Would you retype exactly the lines below, from the one containing "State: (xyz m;" through the end of the entries, both ends included, but not the pictures?

[Data Boundary: Start]

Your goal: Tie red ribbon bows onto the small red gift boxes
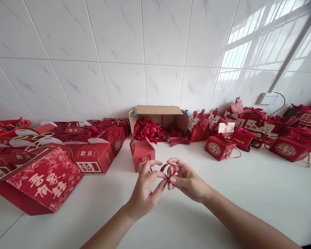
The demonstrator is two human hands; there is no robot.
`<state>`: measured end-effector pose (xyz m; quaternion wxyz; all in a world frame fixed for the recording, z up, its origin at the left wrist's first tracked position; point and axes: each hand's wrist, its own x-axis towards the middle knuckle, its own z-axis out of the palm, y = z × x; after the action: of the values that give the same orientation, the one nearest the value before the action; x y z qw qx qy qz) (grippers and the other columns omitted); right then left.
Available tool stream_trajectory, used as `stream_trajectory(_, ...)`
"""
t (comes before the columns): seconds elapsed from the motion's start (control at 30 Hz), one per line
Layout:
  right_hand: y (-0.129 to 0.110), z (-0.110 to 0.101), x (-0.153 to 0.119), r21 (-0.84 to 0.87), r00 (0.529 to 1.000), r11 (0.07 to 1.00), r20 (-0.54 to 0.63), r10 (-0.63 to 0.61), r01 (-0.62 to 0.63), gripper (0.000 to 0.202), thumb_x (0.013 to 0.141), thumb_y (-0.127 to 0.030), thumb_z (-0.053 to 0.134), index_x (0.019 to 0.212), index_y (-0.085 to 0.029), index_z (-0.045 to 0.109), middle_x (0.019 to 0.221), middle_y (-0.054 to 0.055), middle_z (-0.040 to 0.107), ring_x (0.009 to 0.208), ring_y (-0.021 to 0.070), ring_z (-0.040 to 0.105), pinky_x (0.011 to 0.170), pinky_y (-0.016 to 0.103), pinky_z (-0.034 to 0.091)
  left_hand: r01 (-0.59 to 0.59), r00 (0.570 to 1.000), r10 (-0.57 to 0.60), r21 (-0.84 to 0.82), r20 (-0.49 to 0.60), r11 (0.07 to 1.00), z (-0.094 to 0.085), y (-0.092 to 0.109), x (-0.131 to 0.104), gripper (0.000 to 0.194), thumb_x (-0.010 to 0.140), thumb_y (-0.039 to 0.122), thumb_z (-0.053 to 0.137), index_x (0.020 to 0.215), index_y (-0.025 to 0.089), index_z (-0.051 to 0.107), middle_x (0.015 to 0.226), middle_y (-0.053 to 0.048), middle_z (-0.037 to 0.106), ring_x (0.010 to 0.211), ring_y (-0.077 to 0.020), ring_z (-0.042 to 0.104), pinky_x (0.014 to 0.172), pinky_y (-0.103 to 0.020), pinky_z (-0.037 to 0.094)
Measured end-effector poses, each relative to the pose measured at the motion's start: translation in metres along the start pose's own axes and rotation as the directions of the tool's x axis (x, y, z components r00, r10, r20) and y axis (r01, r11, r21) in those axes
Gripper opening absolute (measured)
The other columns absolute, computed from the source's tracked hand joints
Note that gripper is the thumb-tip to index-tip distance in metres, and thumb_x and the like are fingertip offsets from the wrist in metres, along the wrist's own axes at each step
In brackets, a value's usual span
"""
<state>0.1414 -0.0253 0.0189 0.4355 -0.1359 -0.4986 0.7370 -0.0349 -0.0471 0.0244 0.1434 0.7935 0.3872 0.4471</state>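
Between my two hands a dark red ribbon (174, 168) is bent into a loop above the white table. My left hand (148, 188) pinches it at the base of the loop with thumb and index finger, the other fingers raised. From the other side my right hand (188, 181) grips the same ribbon, its thumb against the crossing point. Just behind my left fingertips stands a small red gift box (142, 152) with a rounded top flap; its lower right part is hidden by my fingers.
A cardboard box (155, 110) holding red ribbons (149, 129) stands against the tiled wall. Rows of red gift boxes (94, 157) fill the left, with a larger tilted box (48, 181) in front. Ribbon-tied boxes (219, 147) stand at right, below a wall socket (268, 98).
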Motion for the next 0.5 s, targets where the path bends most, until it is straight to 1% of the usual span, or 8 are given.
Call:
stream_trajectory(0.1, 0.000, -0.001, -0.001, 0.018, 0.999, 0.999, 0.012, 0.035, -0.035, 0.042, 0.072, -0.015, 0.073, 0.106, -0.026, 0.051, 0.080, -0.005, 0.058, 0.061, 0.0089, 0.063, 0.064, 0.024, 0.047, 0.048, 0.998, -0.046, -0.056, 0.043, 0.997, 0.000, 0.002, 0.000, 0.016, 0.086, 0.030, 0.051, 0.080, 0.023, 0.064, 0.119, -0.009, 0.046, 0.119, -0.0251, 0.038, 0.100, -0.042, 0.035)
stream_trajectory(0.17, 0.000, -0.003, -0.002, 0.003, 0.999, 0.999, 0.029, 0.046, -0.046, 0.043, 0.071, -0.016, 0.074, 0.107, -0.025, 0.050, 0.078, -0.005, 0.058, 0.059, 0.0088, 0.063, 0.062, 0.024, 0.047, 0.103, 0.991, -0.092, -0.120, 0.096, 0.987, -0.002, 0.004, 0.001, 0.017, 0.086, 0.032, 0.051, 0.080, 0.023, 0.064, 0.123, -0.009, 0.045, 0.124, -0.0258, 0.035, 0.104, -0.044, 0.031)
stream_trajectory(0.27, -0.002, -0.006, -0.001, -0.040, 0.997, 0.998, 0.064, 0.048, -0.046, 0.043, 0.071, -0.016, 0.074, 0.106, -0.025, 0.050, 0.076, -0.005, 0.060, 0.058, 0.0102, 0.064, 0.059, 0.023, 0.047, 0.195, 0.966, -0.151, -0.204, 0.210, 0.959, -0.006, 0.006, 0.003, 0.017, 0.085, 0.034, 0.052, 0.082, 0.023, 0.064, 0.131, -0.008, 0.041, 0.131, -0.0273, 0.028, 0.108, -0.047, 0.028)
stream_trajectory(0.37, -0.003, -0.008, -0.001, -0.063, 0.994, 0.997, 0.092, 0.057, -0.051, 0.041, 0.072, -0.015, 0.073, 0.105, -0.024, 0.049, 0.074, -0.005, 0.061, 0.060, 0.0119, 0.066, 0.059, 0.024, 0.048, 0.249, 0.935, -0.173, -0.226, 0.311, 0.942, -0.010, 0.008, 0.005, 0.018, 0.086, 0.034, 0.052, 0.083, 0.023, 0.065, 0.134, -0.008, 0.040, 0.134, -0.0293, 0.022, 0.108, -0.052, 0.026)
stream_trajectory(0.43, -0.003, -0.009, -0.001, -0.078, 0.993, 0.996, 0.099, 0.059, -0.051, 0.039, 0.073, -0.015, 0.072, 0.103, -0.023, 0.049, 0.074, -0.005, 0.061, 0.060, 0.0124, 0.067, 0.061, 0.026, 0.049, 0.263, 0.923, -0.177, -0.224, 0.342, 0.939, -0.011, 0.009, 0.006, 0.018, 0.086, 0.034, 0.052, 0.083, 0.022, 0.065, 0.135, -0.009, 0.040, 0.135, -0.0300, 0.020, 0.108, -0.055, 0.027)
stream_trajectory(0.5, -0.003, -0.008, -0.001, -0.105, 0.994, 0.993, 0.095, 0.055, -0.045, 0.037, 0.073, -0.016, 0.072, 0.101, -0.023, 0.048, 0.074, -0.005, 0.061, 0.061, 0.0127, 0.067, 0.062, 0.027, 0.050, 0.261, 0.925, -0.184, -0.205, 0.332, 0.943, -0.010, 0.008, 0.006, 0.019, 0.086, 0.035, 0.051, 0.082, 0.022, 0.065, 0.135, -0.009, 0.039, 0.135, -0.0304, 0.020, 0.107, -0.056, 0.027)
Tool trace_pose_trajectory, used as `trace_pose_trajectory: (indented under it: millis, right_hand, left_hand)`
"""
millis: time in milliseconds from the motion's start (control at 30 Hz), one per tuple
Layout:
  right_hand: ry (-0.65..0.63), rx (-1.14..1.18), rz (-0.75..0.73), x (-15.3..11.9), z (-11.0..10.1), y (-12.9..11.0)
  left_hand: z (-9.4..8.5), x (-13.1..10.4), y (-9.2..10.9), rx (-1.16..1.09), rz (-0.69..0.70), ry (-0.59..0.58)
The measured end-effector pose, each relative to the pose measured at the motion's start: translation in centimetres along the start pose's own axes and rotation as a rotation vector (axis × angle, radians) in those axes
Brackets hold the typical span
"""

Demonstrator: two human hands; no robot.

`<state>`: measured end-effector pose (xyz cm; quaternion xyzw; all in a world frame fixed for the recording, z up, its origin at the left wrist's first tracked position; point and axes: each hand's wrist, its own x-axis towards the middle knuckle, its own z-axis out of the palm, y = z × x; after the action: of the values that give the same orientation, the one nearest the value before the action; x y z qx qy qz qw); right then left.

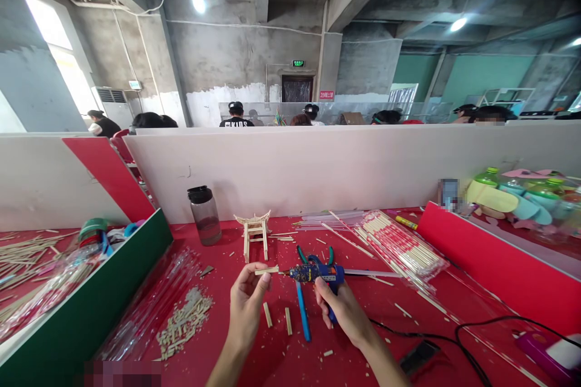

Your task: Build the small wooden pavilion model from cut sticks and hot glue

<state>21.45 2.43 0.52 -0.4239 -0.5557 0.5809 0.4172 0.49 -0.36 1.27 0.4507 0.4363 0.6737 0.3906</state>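
Observation:
Between its thumb and fingers, my left hand (247, 299) pinches a short piece of wooden stick (267, 270). My right hand (342, 308) is wrapped round the handle of a blue glue gun (313, 273). The gun's nozzle points left and meets, or nearly meets, the stick's right end; a clear glue stick (370, 273) juts from its back. Behind my hands stands a small wooden stick model (256, 236) with a roof-like top on legs. Two short stick pieces (288, 321) and a blue bar-like tool (303, 311) lie between my forearms. Green-handled pliers (330, 254) are partly hidden behind the gun.
A dark-lidded water bottle (204, 216) stands back left. Cut stick bits (184, 320) and clear plastic wrappers (149, 299) lie left. Packed chopsticks (402, 242) lie right, and a black cable (422, 334) runs rightward. Green (91, 308) and red (503, 266) side panels border the table. Several people sit beyond the partition (295, 169).

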Motion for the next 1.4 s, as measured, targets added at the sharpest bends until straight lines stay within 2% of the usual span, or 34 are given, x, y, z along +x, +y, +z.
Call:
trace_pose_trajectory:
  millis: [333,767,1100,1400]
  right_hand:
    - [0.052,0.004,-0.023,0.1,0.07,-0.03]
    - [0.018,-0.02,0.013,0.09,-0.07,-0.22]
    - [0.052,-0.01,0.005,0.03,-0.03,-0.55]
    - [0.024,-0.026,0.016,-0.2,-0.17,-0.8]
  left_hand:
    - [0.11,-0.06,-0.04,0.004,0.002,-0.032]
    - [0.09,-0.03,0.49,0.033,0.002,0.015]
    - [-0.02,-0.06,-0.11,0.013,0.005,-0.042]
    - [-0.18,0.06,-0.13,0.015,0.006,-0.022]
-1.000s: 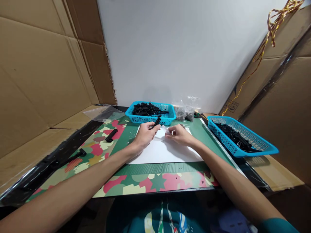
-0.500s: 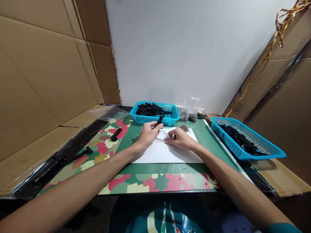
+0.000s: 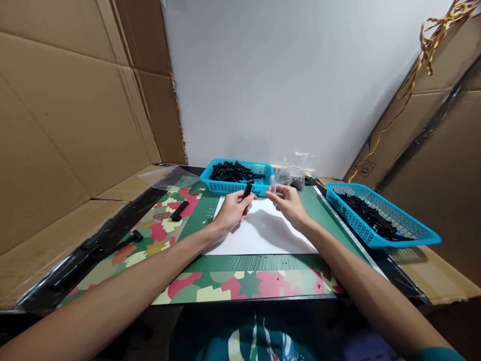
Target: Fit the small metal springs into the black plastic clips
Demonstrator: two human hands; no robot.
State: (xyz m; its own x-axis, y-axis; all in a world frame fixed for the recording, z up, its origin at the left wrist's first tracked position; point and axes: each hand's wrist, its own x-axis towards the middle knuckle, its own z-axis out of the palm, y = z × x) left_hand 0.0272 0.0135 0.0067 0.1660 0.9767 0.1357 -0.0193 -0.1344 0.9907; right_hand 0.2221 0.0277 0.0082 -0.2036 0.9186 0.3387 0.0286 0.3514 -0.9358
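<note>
My left hand (image 3: pixel 233 211) is closed around a small black plastic part (image 3: pixel 247 190), whose upper end sticks out above the thumb. To its right, my right hand (image 3: pixel 287 201) pinches a slim clear plastic piece (image 3: pixel 272 183) that stands roughly upright between thumb and fingers; its exact kind is too small to tell. Both hands are raised over a white sheet of paper (image 3: pixel 263 235), apart from each other. Behind them sits a blue basket (image 3: pixel 221 188) heaped with black plastic parts (image 3: pixel 235 171).
Another blue basket (image 3: pixel 421 234) of black parts stands at the right. Clear bags (image 3: pixel 296 176) of small metal pieces lie at the back. On the left are a loose black part (image 3: pixel 179 210), a second one (image 3: pixel 138 235) and a flat plastic bag (image 3: pixel 165 176). Cardboard walls (image 3: pixel 75 100) flank the table.
My right hand has lifted from the paper and turned the clear piece from slanted to upright, moving it away from the left hand. The left hand still holds the black part.
</note>
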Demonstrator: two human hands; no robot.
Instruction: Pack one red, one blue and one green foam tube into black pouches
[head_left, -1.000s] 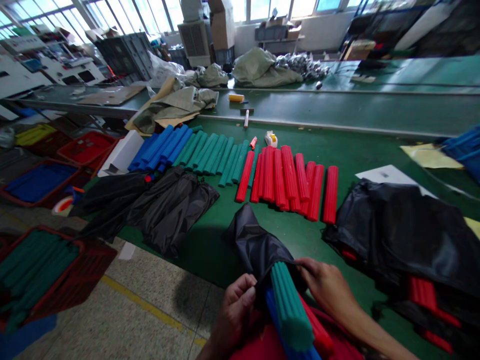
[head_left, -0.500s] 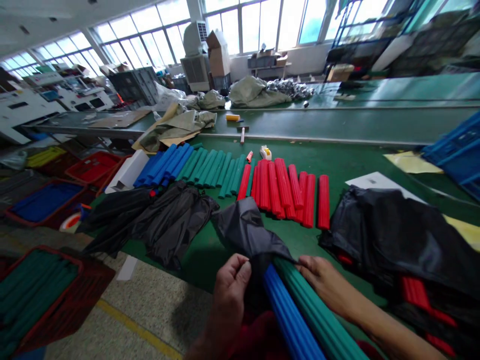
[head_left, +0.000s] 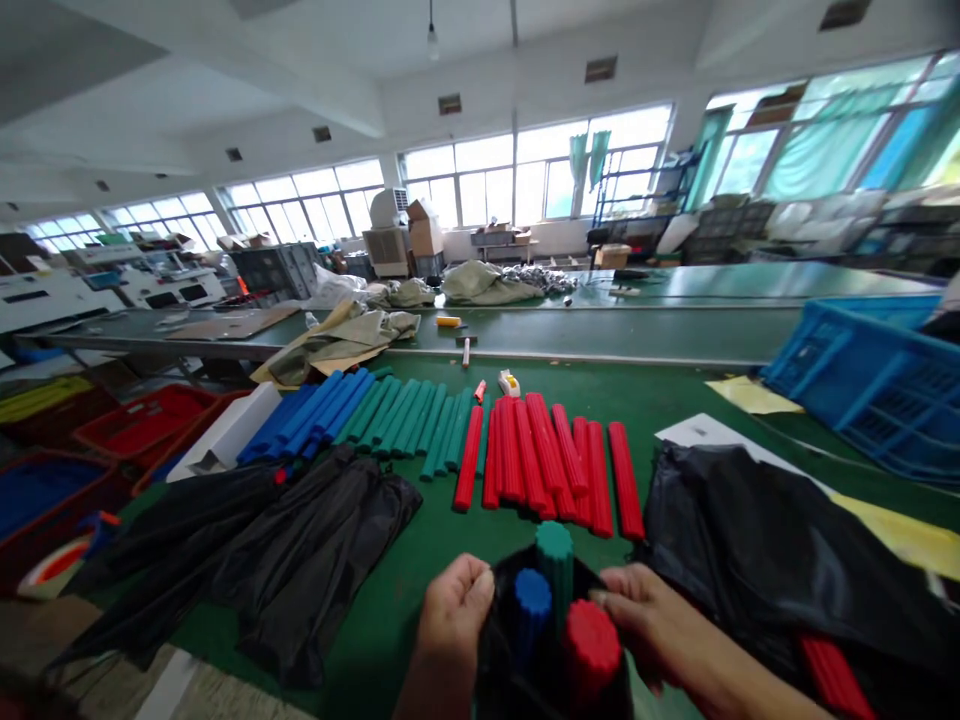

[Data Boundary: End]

__Response__:
State: (xyz m; its own x-axis, y-axis; all in a world frame fixed for the recording, z up, its origin at the left wrist's first tracked position; point and axes: each hand's wrist, its own x-axis towards the middle knuckle, its own z-axis out of the palm, y = z × x) left_hand 0.0272 0.0135 0.0067 0.1660 0.9767 0.1357 -0.0193 -0.1344 0.9907; right_hand 0.2221 0.0277 0.0082 -0.2036 0.9186 0.3387 0.0286 0.3514 -0.9358
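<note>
My left hand (image 3: pixel 233 211) is closed around a small black plastic part (image 3: pixel 247 190), whose upper end sticks out above the thumb. To its right, my right hand (image 3: pixel 287 201) pinches a slim clear plastic piece (image 3: pixel 272 183) that stands roughly upright between thumb and fingers; its exact kind is too small to tell. Both hands are raised over a white sheet of paper (image 3: pixel 263 235), apart from each other. Behind them sits a blue basket (image 3: pixel 221 188) heaped with black plastic parts (image 3: pixel 235 171).
Another blue basket (image 3: pixel 421 234) of black parts stands at the right. Clear bags (image 3: pixel 296 176) of small metal pieces lie at the back. On the left are a loose black part (image 3: pixel 179 210), a second one (image 3: pixel 138 235) and a flat plastic bag (image 3: pixel 165 176). Cardboard walls (image 3: pixel 75 100) flank the table.
My right hand has lifted from the paper and turned the clear piece from slanted to upright, moving it away from the left hand. The left hand still holds the black part.
</note>
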Demonstrator: two human hands; no robot.
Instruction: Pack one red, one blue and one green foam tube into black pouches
[head_left, -1.000s] 
[head_left, -0.500s] 
[head_left, +0.000s] 

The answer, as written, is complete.